Task to complete » After finding "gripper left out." in the data, write out its line and all following lines without change, up to and including the last one. Leave out pictures.

Data »

=== Begin Enclosure ===

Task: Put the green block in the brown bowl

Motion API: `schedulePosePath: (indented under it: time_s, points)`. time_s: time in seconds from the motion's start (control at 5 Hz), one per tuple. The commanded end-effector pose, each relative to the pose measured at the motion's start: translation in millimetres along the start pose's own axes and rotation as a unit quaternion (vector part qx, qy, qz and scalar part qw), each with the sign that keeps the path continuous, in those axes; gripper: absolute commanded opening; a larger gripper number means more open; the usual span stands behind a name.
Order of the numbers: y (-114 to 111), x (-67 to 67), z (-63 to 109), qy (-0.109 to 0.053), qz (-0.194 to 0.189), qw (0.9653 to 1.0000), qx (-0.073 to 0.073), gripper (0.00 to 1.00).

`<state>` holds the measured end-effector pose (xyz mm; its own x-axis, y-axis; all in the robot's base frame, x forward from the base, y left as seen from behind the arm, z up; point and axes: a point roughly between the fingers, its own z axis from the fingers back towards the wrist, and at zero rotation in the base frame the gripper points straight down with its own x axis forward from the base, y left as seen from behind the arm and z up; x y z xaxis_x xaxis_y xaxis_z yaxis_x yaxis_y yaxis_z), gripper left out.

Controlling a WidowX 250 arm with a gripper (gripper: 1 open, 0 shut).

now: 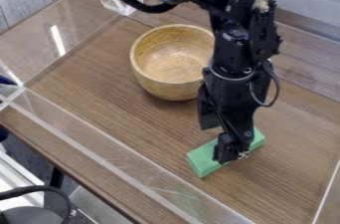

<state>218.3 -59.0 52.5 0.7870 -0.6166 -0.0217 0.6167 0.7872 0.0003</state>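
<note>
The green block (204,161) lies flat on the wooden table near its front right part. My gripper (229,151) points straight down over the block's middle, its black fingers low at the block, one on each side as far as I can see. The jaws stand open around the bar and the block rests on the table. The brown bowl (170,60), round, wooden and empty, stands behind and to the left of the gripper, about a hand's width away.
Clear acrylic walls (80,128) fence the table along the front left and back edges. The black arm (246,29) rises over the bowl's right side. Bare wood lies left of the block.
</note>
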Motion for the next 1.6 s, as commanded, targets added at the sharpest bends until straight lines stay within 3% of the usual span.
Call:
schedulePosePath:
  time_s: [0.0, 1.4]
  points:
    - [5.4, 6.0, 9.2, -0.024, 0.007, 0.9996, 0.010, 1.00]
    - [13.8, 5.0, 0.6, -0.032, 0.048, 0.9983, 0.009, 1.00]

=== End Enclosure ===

Exercise output »
`<state>` holds the measured end-effector pose (xyz mm; its own x-axis, y-axis; all in the robot's base frame, x forward from the base, y left as seen from behind the arm, z up; point and axes: a point roughly between the fingers, its own z axis from the fingers back towards the wrist, and at zero rotation in the base frame the gripper points straight down with its own x axis forward from the base, y left as seen from behind the arm and z up; x y z xaxis_x xaxis_y xaxis_z yaxis_x yaxis_y yaxis_z), gripper left out.

Controlling a WidowX 250 arm with a gripper (gripper: 1 open, 0 shut).

now: 

<state>218.3 -59.0 52.5 0.7870 -0.6166 -0.0217 0.6167 0.7872 0.0003</state>
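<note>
The green block (204,161) lies flat on the wooden table near its front right part. My gripper (229,151) points straight down over the block's middle, its black fingers low at the block, one on each side as far as I can see. The jaws stand open around the bar and the block rests on the table. The brown bowl (170,60), round, wooden and empty, stands behind and to the left of the gripper, about a hand's width away.
Clear acrylic walls (80,128) fence the table along the front left and back edges. The black arm (246,29) rises over the bowl's right side. Bare wood lies left of the block.
</note>
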Motion for the next 1.6 s, as commanded, targets added at the sharpest bends until straight lines stay within 3% of the usual span.
Call:
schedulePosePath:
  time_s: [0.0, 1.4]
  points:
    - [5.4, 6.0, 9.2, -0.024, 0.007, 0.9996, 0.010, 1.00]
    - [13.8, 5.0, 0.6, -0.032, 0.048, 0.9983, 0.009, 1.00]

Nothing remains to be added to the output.